The importance of temperature in cerebral ischemic injury is well documented. Most studies assessed temperature during ischemia, but few measured postsurgical temperature, which is also known to substantially modify ischemic brain damage. The authors state:
Given these findings and the possibility of drug interactions, it is remarkable that most studies did not assess postsurgical temperature at all, including those using drugs known to affect temperature. Furthermore, of those that did, many only took rectal probe measurements for a short period following ischemia, or sampled temperature too infrequently (e.g., one sample at 24 hr after middle cerebral artery occlusion) or not long enough following drug administration (e.g., 15 min) to rule out temperature confounds.
While success rates of cytoprotectants to treat stroke depend not only on experimental design flaws but also limitations and flaws in clinical studies (let alone the relevance of rodent studies to humans), this review does much to show that many investigators have not taken it upon themselves to improve their study designs to avoid confounds or to better represent clinical conditions. Without these improvements, treatments based on such studies will continue to fail.
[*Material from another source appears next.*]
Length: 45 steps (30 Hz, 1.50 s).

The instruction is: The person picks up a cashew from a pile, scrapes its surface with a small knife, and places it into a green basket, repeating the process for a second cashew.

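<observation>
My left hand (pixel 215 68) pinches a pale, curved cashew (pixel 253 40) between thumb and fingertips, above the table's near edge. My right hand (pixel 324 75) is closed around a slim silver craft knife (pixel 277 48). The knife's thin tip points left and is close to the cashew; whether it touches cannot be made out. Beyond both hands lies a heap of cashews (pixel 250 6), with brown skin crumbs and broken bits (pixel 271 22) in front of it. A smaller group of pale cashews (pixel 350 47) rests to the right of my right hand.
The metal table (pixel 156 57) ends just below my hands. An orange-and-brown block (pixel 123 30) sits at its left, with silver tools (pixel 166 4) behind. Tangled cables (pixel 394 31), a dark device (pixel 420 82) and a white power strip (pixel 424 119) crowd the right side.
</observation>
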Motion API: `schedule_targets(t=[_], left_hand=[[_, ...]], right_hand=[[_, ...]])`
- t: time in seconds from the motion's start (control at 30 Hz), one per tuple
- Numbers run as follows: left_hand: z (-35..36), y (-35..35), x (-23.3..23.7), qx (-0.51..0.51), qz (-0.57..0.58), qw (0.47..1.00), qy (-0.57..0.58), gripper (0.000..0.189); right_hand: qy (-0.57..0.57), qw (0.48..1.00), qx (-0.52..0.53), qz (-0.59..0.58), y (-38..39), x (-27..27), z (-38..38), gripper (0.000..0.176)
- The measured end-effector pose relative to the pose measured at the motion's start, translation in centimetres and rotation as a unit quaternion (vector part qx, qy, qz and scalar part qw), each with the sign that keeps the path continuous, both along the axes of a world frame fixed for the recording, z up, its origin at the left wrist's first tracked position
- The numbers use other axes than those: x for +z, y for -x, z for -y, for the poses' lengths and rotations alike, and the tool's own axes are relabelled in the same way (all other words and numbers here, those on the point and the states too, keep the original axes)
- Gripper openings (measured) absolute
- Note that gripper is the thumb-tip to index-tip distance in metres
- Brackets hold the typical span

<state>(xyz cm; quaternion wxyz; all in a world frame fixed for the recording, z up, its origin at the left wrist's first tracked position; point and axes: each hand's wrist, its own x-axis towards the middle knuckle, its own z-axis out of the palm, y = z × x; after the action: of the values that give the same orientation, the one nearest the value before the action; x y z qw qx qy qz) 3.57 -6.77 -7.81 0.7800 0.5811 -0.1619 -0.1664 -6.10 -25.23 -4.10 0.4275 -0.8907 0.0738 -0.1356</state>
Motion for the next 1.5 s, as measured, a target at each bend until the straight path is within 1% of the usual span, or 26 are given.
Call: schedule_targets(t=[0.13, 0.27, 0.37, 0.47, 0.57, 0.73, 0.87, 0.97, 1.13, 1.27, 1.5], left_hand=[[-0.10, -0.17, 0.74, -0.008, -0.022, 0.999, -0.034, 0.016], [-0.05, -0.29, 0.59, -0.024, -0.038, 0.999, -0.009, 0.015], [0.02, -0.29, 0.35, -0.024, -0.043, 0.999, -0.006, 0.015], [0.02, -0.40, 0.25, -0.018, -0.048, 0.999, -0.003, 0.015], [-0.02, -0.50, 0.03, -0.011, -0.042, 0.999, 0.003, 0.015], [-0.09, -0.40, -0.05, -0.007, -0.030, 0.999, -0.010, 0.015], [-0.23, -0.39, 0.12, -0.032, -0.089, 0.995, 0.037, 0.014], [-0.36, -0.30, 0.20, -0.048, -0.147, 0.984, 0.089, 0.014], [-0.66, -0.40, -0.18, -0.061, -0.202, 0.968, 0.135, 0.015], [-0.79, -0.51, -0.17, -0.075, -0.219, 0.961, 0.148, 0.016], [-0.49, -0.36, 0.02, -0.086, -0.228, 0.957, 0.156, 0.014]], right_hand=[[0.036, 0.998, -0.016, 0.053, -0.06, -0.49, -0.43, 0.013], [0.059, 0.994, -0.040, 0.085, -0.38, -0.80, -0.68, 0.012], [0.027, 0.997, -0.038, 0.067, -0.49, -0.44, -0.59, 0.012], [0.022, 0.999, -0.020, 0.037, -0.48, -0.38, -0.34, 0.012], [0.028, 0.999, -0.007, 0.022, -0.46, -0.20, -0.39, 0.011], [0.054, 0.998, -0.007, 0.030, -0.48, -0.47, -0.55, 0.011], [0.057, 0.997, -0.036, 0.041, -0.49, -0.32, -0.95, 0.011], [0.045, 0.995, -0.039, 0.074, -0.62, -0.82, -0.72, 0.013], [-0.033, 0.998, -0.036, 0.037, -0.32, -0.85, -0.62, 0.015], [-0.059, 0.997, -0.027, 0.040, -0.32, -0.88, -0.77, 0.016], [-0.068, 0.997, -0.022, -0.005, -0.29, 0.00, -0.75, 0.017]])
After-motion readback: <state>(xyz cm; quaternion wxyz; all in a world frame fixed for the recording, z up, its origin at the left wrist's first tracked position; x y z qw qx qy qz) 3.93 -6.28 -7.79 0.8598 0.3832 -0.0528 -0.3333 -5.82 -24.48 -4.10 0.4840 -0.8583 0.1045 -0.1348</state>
Because future changes or improvements to cryonics stabilization protocol may include results obtained from rodent ischemia research, general improvements in experimental design will benefit cryonics patients. More specific benefits may be achieved by using models that better reflect a typical cryonics case (e.g., warm ischemia followed by a period of low-flow reperfusion and concurrent temperature reduction). Of course, impeccable temperature monitoring is absolutely critical to such cryonics-specific models, allowing the researcher to control for temperature-related post-surgical pathologies and to better determine the effect of cytoprotective drugs vs. induction of hypothermia.